En l’espèce, le Tribunal semble avoir été convaincu du caractère frauduleux des dépôts contestés aux motifs que la FFM ne pouvait ignorer le risque de ne pas être la fédération délégataire en charge des cycles à propulsion électrique et que, malgré ce risque, elle a pris la décision de déposer plusieurs marques en lien avec cette nouvelle discipline et ce, sans pour autant les exploiter. La décision n’est donc pas à l’abri de la critique. Un appel a d’ailleurs été formé à l’encontre de la décision. Dans l’attente de l’arrêt d’appel et pour plus de détails, il est renvoyé à notre article : « Marques de la Fédération Française de Motocyclisme comportant les termes VTTAE, E-BIKE et E-VTT: des dépôts (pas si) frauduleux ? », RLDI, février 2021, par X. Près.
7. DÉNOMINATION D’UN GROUPE MUSICAL & DROIT D’USAGE : L’usage de l’appellation « Gipsy Kings » à nouveau contesté. La dénomination d’un groupe de musiciens, propriété indivise de ceux-ci, appartient, après scission du groupe, à celle des formations qui a assuré, à compter de cette scission, la permanence du projet artistique (Cour d’appel de Paris, pôle 5, ch. 1, 19 janvier 2021, RG n° 18/07991)
Dans un conflit opposant des membres du groupe « Gispy Kings » de musique flamenco, séparés depuis 2014, la Cour d’appel de Paris a rendu un arrêt dans lequel elle précise le régime de l’usage de la dénomination collective d’un groupe musical.
En l’espèce, deux des membres fondateurs du groupe reprochaient à d’autres membres leur usage du nom « Gispy Kings » pour désigner une formation musicale distincte.

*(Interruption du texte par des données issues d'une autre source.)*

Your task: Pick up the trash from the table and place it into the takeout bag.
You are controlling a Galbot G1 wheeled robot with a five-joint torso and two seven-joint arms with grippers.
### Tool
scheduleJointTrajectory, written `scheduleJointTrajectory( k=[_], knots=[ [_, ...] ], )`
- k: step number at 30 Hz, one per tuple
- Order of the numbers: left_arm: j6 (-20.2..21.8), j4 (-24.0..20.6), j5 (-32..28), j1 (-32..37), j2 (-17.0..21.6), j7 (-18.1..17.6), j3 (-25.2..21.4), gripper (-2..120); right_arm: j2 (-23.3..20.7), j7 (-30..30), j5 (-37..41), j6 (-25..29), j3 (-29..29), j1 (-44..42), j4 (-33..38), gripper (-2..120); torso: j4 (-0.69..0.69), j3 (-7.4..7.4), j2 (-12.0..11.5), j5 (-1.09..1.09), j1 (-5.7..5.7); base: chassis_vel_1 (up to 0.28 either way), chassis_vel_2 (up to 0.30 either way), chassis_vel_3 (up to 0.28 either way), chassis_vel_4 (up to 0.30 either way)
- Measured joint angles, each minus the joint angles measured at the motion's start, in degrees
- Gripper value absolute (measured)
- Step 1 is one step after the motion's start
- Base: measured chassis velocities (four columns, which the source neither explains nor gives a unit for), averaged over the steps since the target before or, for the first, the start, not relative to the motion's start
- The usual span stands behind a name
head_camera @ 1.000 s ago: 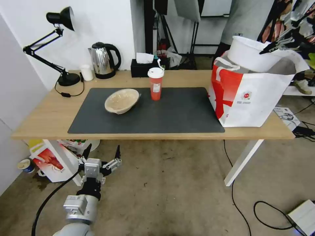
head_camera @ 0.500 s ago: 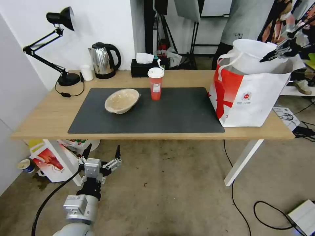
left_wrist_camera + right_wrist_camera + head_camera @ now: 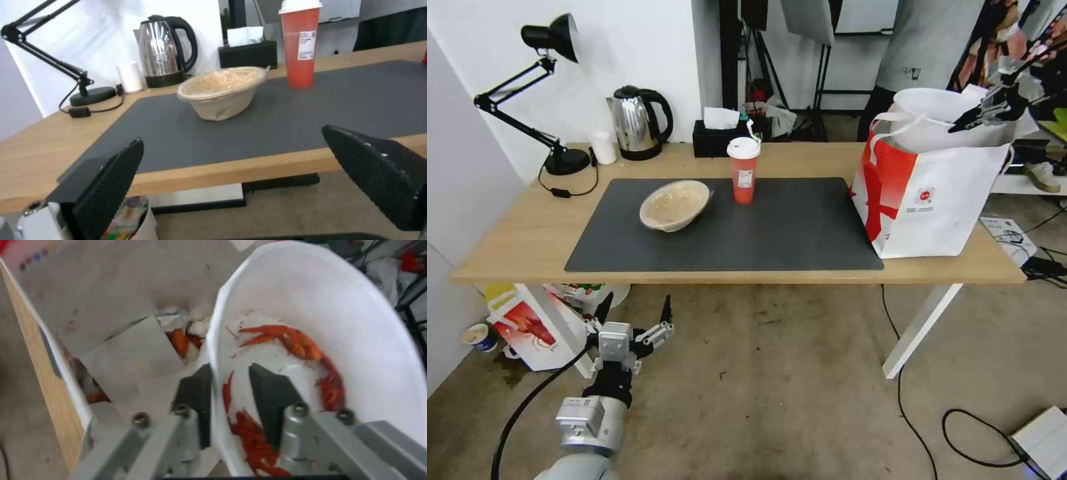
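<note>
We note the right gripper [image 3: 229,388] clamped on the white bowl [image 3: 365,340] rim, bowl partly inside the takeout bag [image 3: 940,200]; left gripper [image 3: 632,312] spread wide below the table [image 3: 527,233].

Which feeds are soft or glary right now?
Right wrist view: white round plastic bowl is blurred, its wall washed out, right pincer sharper. Left wrist view: soft throughout, steel kettle glinting. Head view: crisp mid-table, edges bowed.

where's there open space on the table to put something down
Free: the mat between the red cup and the takeout bag, and its front strip. Crowded: the back edge, with lamp, kettle and tissue box.
</note>
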Motion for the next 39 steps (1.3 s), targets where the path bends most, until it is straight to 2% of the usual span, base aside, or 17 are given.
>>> scheduleJointTrajectory(
  k=[3,5,6,8,10,14,16,18,20,39],
  knots=[
    [0.0,0.0,0.0,0.0,0.0,0.0,0.0,100,0.3,0.0,0.1,0.0,-0.2,0.9,0.0,39,0.0,0.0,0.0,-0.01,-0.01,0.0,0.0,0.0,0.0],
    [0.0,0.0,0.0,0.0,0.0,0.0,0.0,100,0.4,0.0,0.2,0.0,-0.3,1.1,-0.1,43,0.0,0.0,0.0,0.0,-0.01,0.0,0.0,0.0,0.0],
    [0.0,0.0,0.0,0.0,0.0,0.0,0.0,100,0.4,0.0,0.2,0.0,-0.6,1.5,-0.1,50,0.0,0.0,0.0,0.0,-0.01,0.0,0.0,0.0,0.0],
    [0.0,0.0,0.0,0.0,0.0,0.0,0.0,100,0.4,0.0,0.3,0.0,-0.9,1.8,0.0,53,0.0,0.0,0.0,0.0,0.0,0.0,0.0,0.0,0.0],
    [0.0,0.0,0.0,0.0,0.0,0.0,0.0,100,0.4,0.0,0.5,0.0,-1.5,2.4,0.1,65,0.0,0.0,0.0,0.0,0.0,0.0,0.0,0.0,0.0],
    [0.0,0.0,0.0,0.0,0.0,0.0,0.0,100,0.5,0.0,0.7,-0.1,-2.0,3.0,0.1,75,0.0,0.0,0.0,0.0,-0.01,0.0,0.0,0.0,0.0],
    [0.0,0.0,0.0,0.0,0.0,0.0,0.0,100,0.5,0.0,1.9,-0.2,-2.9,4.0,0.2,88,0.0,0.0,0.0,-0.01,-0.01,0.0,0.0,0.0,0.0],
    [0.0,0.0,0.0,0.0,0.0,0.0,0.0,100,0.5,0.0,2.2,-0.3,-3.2,4.3,0.3,90,0.0,0.0,0.0,0.0,-0.02,0.0,0.0,0.0,0.0],
    [0.0,0.0,0.0,0.0,0.0,0.0,0.0,100,0.4,0.0,3.9,-1.0,-4.3,5.3,0.7,98,0.0,0.0,0.0,0.0,-0.01,0.0,0.0,0.0,0.0],
    [0.0,0.0,0.0,0.0,0.0,0.0,0.0,100,-0.2,0.0,8.4,-4.5,-7.6,8.8,3.4,100,0.0,0.0,0.0,0.0,-0.01,0.0,0.0,0.0,0.0]
  ],
)
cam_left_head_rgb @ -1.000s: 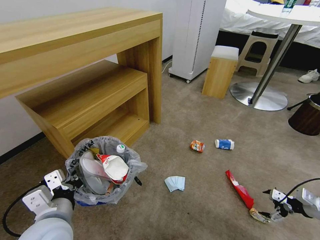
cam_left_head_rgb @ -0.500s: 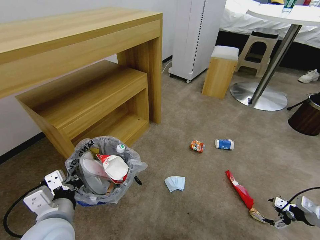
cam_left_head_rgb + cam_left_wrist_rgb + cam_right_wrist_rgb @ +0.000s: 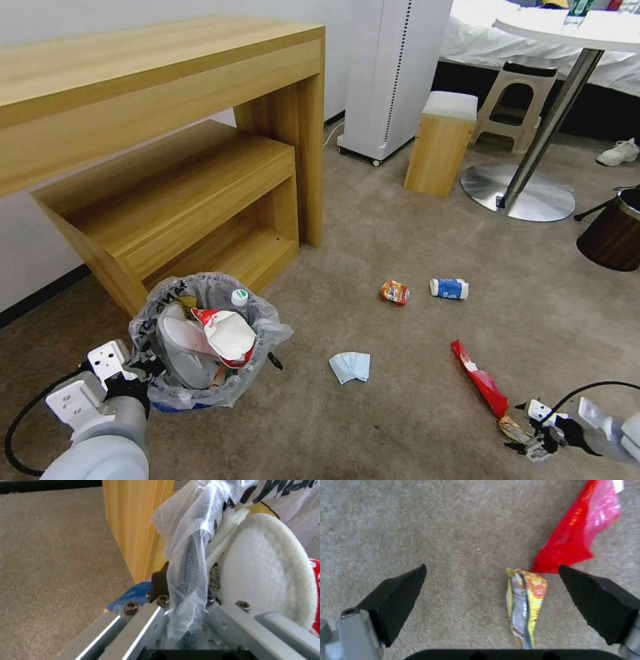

Après avoir déclaré irrecevable leur première demande tendant à se voir attribuer l’usage exclusif de la dénomination, faute d’avoir mis en cause l’ensemble des membres historiques du groupe, la cour d’appel fait droit à leur seconde demande et prononce la perte du droit d’usage sur ladite dénomination par les ex-membres du groupe, défendeurs à l’instance, qui n’assuraient pas la continuité du projet artistique.La Cour d’appel de Paris rappelle ainsi que la dénomination collective de l’ensemble d’un groupe de musiciens est la propriété indivise des membres du groupe et que, en cas de séparation, à défaut d’accord entre les co-indivisaires sur l’usage du nom indivis par chacun dans la mesure compatible avec le droit des autres, l’exercice de ce droit indivis doit être déterminé par le juge au profit de celui ou ceux qui assurent la permanence du projet artistique.
Cette décision est également l’occasion pour la Cour d’appel de Paris de préciser le régime singulier de cette propriété indivise, en affirmant que la dénomination collective du groupe de musique est intransmissible et incessible et en même temps, que les membres qui assurent la continuité du projet artistique peuvent user de cette dénomination, le cas échéant en intégrant dans le groupe de nouveaux musiciens.